The 6ft 3in Nairobi-born bowler, who generates awkward bounce, twice went past the outside edge of the Kent captain Rob Key's bat in his opening over, and then produced a devastating spell. Aga, playing in only his third Championship match, gave the Kent batsmen a severe grilling with three wickets in seven balls for no runs. First to go was Key, bowled around his legs. Martin van Jaarsveld followed for his fourth duck in 10 Championship innings, caught behind after getting on the back foot to one that left him. Aga's next over saw Darren Stevens caught at first slip, again going without troubling the scorers.

Just as suddenly as the Aga fire had raged, so it subsided, enough for James Tredwell and Justin Kemp to get the Kent cauldron bubbling again with a record fifth-wicket stand against Sussex. In something over two hours the pair put on 167, five more than the previous mark set by Mark Benson and Chris Cowdrey at Hove in 1982. They were parted when Corey Collymore had Tredwell lbw for the left-hander's second championship 50 of the season.

Kemp then found an able sidekick in the wicketkeeper Geraint Jones (30). Kemp had just reached the 12th hundred of his career, and his first for 18 months, ensuring a third batting point, when Aga returned to the attack for his third spell. Aga, 23, found the thinnest of outside edges and Matt Prior's catch ended Kemp's three-hour innings. That wicket also ensured that by the time Kent declared (having collected a fourth bonus point), Aga had a career best return of 4 for 63.

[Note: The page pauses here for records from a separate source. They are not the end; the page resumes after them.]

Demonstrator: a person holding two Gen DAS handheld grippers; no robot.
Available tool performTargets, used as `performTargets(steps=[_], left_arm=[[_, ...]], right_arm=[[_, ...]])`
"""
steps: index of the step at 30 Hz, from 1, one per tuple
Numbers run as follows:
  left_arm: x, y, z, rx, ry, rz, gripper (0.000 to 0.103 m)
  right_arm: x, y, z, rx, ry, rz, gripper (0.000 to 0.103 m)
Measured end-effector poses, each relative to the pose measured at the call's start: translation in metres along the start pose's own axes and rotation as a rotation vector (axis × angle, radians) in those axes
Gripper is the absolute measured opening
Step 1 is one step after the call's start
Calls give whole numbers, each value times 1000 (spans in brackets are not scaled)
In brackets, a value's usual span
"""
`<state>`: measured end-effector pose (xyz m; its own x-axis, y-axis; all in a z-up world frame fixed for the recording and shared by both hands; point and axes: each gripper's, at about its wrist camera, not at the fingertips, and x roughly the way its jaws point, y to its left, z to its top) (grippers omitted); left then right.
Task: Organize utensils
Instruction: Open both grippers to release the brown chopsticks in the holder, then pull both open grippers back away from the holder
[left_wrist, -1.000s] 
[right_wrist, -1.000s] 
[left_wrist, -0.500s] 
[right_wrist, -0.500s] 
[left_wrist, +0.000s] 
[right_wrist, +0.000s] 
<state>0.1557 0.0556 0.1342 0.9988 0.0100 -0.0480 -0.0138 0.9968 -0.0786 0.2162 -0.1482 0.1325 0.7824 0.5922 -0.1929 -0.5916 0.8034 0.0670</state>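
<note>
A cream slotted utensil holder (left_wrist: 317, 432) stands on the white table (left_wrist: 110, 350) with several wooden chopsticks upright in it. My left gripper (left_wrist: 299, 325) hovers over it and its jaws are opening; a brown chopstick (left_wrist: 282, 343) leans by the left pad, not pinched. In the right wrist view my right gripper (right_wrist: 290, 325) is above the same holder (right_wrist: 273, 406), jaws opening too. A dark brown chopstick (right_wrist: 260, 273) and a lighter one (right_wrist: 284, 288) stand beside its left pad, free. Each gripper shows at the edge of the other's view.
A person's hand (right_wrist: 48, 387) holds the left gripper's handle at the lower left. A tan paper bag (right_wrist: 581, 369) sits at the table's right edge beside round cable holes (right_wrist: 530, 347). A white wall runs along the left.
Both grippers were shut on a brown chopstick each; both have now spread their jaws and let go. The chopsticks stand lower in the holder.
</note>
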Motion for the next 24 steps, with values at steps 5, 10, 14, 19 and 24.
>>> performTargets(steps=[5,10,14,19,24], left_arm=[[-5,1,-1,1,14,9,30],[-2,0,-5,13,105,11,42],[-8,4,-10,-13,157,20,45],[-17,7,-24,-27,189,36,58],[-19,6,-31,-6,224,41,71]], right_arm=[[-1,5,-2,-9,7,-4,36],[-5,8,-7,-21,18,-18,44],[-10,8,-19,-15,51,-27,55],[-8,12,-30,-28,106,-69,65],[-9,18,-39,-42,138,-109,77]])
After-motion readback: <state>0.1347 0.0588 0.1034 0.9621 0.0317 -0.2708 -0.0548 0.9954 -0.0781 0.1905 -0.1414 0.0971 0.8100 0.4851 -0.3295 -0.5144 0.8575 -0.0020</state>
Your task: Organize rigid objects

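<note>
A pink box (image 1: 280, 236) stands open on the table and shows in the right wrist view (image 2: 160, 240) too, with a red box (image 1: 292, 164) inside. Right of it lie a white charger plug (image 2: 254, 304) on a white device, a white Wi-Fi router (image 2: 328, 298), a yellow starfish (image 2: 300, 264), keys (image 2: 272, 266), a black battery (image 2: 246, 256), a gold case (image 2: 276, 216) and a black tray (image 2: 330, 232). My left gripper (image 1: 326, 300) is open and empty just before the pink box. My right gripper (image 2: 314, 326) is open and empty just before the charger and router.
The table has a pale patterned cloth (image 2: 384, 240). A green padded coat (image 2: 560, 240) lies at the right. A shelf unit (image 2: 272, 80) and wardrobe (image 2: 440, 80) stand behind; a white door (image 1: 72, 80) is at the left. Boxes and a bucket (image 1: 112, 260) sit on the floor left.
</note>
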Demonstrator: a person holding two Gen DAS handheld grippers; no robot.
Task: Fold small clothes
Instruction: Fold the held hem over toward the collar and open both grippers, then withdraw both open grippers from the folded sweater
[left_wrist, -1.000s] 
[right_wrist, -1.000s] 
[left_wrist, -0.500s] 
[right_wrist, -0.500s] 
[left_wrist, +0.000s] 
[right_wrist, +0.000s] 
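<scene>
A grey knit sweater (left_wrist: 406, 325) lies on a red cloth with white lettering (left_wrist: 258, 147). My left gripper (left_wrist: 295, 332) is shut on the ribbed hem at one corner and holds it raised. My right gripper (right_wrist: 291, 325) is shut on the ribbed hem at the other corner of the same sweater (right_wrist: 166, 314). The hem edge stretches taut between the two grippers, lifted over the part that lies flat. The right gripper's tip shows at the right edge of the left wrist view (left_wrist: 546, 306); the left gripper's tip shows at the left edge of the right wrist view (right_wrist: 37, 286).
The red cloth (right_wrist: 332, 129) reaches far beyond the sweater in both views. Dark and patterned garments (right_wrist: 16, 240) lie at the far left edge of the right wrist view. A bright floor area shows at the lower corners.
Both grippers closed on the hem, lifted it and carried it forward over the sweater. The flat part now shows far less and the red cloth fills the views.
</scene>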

There was applause for that, and also an ironic handclap when the extras total reached 50. The Sussex reply was cautious, even uneasy at times, in the face of some hostile bowling from Yasir Arafat, Azhar Mahmood and Robbie Joseph.

But Chris Nash and Michael Yardy still managed to compile Sussex's second-highest opening stand of the season – 55 – before Ryan McLaren had Nash caught behind in the penultimate over.